Two years earlier, still recovering from our voyage with Pete Mylen, Jordan had asked Chris if he could borrow South and West as we returned to our hotel off Bourbon Street after dinner one night. He sat down near the balcony, where a full brass band could be heard beyond.

“Listen to this,” Jordan said, flipping through it. “‘Joan Didion went to the South to understand something about California and she ended up understanding something about America.’”

He was reading from the book’s foreword, by Nathaniel Rich.

“‘The future always looks good in the golden land,’ Didion wrote in ‘Some Dreamers of the Golden Dream,’ ‘because no one remembers the past.’”
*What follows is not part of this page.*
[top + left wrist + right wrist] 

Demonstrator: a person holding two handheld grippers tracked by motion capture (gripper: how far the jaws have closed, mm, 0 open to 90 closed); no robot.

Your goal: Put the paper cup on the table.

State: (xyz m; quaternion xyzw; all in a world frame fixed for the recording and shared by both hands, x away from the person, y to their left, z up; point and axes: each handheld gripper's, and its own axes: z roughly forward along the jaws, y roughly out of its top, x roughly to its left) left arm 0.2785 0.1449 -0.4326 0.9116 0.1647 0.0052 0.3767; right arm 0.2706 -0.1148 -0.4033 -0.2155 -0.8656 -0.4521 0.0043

Jordan paused before reading Rich’s last line.

“‘In the South no one can forget it.’”

Didion had sensed a “peculiar childlike cruelty and innocence” in New Orleans, but that seemed off the mark to the two of us: innocence was the wrong word. What we witnessed was an awareness of the city’s faults and sorrows, its beauty and richness, and how time and expression brought it all together. Storie had waxed rhapsodic about a line of Frenchmen, and soon-to-be Cajuns, who had left Nova Scotia for Louisiana and the pride he took in being descended from one of their leaders, a man named Joseph Bruskee.

When Jordan heard that, he thought of Captain Willis Spear back in Portland, Maine. People cared about tracing their lineage and commemorating their ancestors who put down roots. No matter where people came from, or what corners they were flung from, their descendants often revered those women and men for having settled and made a home. But what we saw in New Orleans was a culture that could allow pride to live alongside complexity—where traditions interplayed with other traditions and even formed new ones to express this unique fusion.

Years before, we had deduced that politics was not the solution to any of our problems, personal or national. Any hope of harmony, of belonging and community, would have to spring from something else. What bound the two of us together had always been shared passions and a curiosity about what kept the other one animated—literature, philosophy, ideas. And as we packed up to leave New Orleans in 2019, years after Didion had piqued our curiosity, that insight seemed to have greater relevance to us than ever before. The kind of American future the two of us dreamed of would emerge from a tradition like that of New Orleans, which was made up of a medley—a chorus—of different people, voices, customs, art, and ways of being and learning and knowing. In that diversity, a new way could take shape. New Orleans beguiled us, and always would.

We left again, headed for Tulsa, Oklahoma. As we took I-10 out of town, two massive cemeteries flanked the highway on either side.

“That’s the Metairie Cemetery,” Jordan said. “One of the biggest in the city.”

We stared out over rows and rows of crosses and memorials, mausoleums and crypts, carnations and grassy pathways, stone pyramids and bare crosses that rose above the fence line like vines seeking sunlight. It was another above-ground burial plot on the Louisiana floodlands, where groundwater tended to raise even the most weighted-down coffin out of its soil after a rain.

And there, on grounds that were once a racetrack, were Spanish-style tombs. Tombs etched with the names of Cajuns and Creoles sat next to the stand-alone graves of pirates, governors, and musicians. Nameless vaults were stacked six high in the same tomb. All were encircled by the same iron fence. All were built on land both primordial and ever-changing. All belonged there, together.